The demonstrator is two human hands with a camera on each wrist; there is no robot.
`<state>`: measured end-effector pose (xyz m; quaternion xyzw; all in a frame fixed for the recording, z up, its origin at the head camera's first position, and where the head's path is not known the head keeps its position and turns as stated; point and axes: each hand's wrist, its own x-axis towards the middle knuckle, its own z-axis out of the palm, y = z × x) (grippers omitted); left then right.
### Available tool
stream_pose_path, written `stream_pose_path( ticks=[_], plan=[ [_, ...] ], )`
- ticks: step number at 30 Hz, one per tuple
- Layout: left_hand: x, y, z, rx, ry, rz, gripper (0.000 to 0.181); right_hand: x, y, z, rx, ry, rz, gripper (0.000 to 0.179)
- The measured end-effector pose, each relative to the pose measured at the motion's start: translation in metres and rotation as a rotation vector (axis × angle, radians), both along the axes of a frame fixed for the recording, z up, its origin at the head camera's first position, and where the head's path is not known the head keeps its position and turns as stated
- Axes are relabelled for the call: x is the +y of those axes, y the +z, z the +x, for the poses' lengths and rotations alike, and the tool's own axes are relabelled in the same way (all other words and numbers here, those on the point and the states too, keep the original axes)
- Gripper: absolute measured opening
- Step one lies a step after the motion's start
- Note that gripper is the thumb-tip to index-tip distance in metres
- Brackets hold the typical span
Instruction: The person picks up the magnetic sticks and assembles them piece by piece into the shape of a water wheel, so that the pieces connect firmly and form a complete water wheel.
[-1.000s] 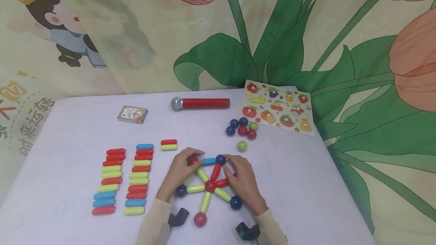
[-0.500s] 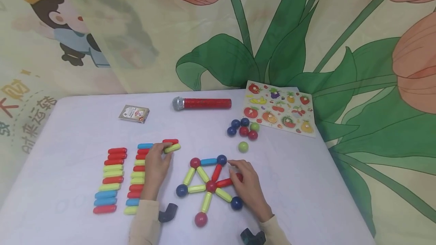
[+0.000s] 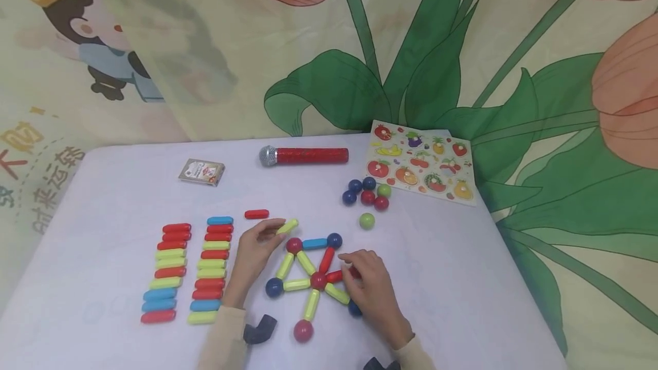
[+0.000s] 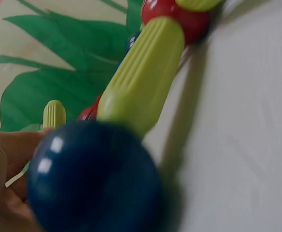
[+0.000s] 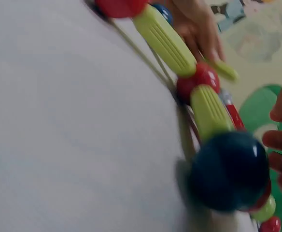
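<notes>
On the white counter (image 3: pixel 452 278), the biggest risk lies with the flat frame of rods and balls (image 3: pixel 319 281): its joints look merely butted end to end, so a nudge from either side could swing a spoke or break one loose. Left of it, the two columns of loose rods (image 3: pixel 211 264) could be raked out of line, since the left sleeve (image 3: pixel 228 330) lies right beside the nearer column's lower end. The right hand (image 3: pixel 372 284) hovers with loosely bent fingers over the frame's right side and appears to grasp nothing, though its own fingers mask whether it touches the red end ball (image 3: pixel 354 272); a careless drop could shove that spoke. The left hand (image 3: pixel 255 247) pinches the yellow-green rod (image 3: pixel 288 226), tilted, just beyond the red corner ball (image 3: pixel 294 245). Held so near one end, that rod could pivot or slip in the fingertips; if the joints are magnetic, it might snap onto that ball early, at the wrong angle, and drag the corner askew.
</notes>
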<state>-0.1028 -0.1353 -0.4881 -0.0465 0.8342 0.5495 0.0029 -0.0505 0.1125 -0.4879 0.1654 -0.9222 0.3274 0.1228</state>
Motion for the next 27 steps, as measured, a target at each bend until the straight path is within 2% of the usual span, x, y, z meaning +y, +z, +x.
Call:
stream_pose_path(
  ticks=[3,5,10,14,19,23,27],
  plan=[
    [0.010,-0.001,0.000,-0.011,-0.084,0.080,0.034,-0.010,0.000,0.008,0.090,0.075,0.090,0.029],
    [0.015,-0.003,0.000,-0.017,-0.116,0.109,0.033,-0.019,-0.002,0.014,0.111,0.094,0.158,0.032],
    [0.019,-0.008,0.003,-0.001,-0.128,0.129,0.033,-0.030,-0.007,0.022,0.134,0.061,0.265,0.036],
    [0.015,-0.007,0.011,0.003,-0.095,0.117,0.032,-0.029,-0.007,0.021,0.147,0.027,0.267,0.036],
    [0.010,-0.003,0.028,-0.055,-0.046,0.082,0.031,-0.023,-0.005,0.017,0.128,0.003,0.263,0.034],
    [0.009,0.000,0.040,-0.110,-0.097,0.095,0.031,-0.020,-0.003,0.014,0.094,0.010,0.253,0.032],
    [0.011,0.002,0.040,-0.077,-0.132,0.131,0.030,-0.020,-0.002,0.012,0.067,0.027,0.237,0.029]
  ],
)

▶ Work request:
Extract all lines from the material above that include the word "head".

▶ Exercise solution:
`<state>`: measured end-effector pose (xyz m; quaternion xyzw; all in a frame fixed for the recording, z up, its origin at the head camera's first position, and where the head's path is not known the head keeps its position and turns as stated; point and axes: each hand's wrist, its own x-axis towards the middle knuckle, its own z-axis out of the palm, y = z × x) (grippers omitted); left then right.
- The measured end-effector pose, each relative to the pose measured at the motion's start: translation in metres and rotation as a rotation vector (axis × angle, radians), both along the axes of a frame fixed for the recording, z up, its origin at the head camera's first position, and where the head's path is not known the head keeps its position and turns as stated

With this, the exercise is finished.